§ **Required work**
Look through the listing below and report every line that contains "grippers".

§ **Given information**
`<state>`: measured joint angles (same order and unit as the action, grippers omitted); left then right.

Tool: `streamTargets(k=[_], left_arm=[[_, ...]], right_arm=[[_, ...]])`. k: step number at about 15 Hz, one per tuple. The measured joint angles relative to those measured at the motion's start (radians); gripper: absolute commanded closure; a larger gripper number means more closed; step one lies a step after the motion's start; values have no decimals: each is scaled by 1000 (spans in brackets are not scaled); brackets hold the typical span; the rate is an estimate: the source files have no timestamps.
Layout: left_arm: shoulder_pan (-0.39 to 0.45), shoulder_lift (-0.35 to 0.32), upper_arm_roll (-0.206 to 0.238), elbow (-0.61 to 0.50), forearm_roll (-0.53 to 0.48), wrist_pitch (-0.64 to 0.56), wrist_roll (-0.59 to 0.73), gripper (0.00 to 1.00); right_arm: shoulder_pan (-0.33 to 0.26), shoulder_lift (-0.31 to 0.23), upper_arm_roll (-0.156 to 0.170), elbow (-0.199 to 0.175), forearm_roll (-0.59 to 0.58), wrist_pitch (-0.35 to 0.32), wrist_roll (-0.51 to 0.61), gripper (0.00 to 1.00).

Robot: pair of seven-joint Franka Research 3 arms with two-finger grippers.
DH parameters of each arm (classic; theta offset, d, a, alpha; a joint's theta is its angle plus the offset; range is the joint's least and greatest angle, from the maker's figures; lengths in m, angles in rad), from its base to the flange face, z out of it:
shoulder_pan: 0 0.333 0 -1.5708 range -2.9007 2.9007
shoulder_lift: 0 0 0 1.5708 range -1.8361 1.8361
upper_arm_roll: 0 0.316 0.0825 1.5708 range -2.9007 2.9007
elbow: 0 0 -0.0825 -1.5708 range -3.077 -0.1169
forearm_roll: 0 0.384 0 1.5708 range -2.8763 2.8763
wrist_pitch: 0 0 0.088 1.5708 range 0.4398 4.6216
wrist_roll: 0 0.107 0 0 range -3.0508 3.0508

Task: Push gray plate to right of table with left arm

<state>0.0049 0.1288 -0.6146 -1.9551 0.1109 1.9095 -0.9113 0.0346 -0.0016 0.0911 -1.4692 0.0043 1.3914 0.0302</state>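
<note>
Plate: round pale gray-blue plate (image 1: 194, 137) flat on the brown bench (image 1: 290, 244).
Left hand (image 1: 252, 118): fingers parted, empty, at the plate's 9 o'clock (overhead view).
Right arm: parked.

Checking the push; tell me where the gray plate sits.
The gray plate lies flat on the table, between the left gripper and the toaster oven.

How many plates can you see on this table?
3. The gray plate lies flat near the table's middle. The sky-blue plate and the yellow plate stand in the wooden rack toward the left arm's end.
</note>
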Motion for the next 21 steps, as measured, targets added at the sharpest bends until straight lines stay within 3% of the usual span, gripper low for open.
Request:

§ **Response below**
`<state>`: measured joint angles (same order and unit as the action, grippers omitted); left then right.
Robot: pair of seven-joint Franka Research 3 arms with two-finger grippers.

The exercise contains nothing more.